Transcribe the data exactly, stopping after the "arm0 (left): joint" line.

BEGIN Data excerpt

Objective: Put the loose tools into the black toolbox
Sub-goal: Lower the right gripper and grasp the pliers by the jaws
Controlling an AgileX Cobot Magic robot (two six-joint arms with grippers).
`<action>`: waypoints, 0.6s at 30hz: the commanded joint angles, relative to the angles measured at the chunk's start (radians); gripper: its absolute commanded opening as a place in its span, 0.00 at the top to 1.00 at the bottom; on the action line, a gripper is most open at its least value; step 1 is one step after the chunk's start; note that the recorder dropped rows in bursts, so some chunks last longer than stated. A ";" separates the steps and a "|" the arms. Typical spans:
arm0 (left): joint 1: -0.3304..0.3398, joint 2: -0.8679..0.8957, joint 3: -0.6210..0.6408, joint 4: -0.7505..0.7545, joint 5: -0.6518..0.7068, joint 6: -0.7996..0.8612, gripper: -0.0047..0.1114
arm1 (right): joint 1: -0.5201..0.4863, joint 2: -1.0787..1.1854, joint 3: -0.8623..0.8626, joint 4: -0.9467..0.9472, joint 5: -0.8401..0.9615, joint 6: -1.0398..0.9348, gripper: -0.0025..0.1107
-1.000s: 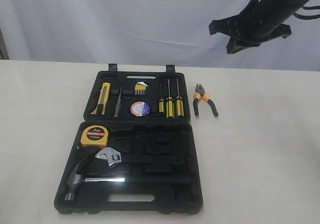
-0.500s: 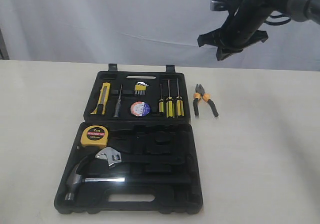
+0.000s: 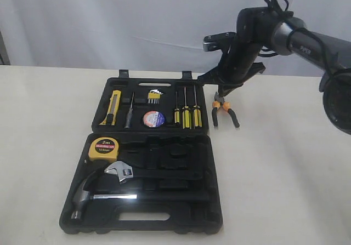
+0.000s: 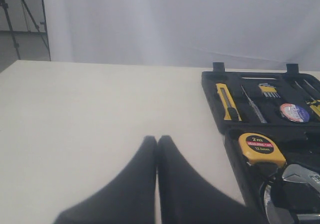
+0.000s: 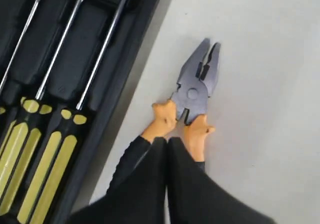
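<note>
The orange-and-black-handled pliers (image 3: 224, 109) (image 5: 192, 99) lie on the table just right of the open black toolbox (image 3: 216, 174). My right gripper (image 5: 166, 140) hangs shut directly above the pliers' handles, nothing between its fingers; in the exterior view my right gripper (image 3: 224, 87) sits just above the pliers' head. In the box lie the utility knife (image 3: 112, 107), tape roll (image 3: 154, 119) and yellow tape measure (image 3: 103, 148) (image 4: 260, 148). My left gripper (image 4: 157, 140) is shut and empty over bare table, to the left of the toolbox (image 4: 212, 94).
Three yellow-and-black screwdrivers (image 3: 186, 113) (image 5: 45, 149) fill the lid's right side, close to the pliers. A hammer (image 3: 93, 193) and wrench (image 3: 123, 171) rest in the lower half, hex keys (image 3: 154, 96) in the lid. A white curtain backs the table.
My right arm has swung down and leftward from high at the upper right, ending just above the pliers. The tools and toolbox have not moved.
</note>
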 commanded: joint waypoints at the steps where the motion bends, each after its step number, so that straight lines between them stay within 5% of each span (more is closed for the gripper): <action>1: -0.002 -0.003 0.002 -0.002 -0.001 -0.002 0.96 | -0.018 -0.002 -0.006 -0.007 -0.051 -0.010 0.98; 10: -0.002 -0.003 0.002 -0.002 -0.001 -0.002 0.96 | -0.021 0.022 -0.006 -0.012 -0.077 -0.010 0.94; 18: -0.002 -0.003 0.002 -0.002 -0.001 0.000 0.96 | -0.021 0.036 -0.006 -0.012 -0.124 -0.017 0.41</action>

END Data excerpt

◆ Expected output ◆
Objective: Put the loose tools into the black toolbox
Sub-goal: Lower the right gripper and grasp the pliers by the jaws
Controlling an AgileX Cobot Magic robot (two six-joint arms with grippers).
`<action>`: waypoints, 0.6s at 30hz: the commanded joint angles, relative to the angles measured at the chunk's start (radians); gripper: its absolute commanded opening as a place in its span, 0.00 at the top to 1.00 at the bottom; on the action line, a gripper is most open at its least value; step 1 is one step after the chunk's start; note that the recorder dropped rows in bursts, so some chunks last longer than stated. A ";" separates the steps and a "|" the arms. Typical spans:
arm0 (left): joint 1: -0.3304..0.3398, joint 2: -0.8679..0.8957, joint 3: -0.6210..0.6408, joint 4: -0.7505..0.7545, joint 5: -0.6518..0.7068, joint 6: -0.7996..0.8612, gripper: -0.0047..0.1114

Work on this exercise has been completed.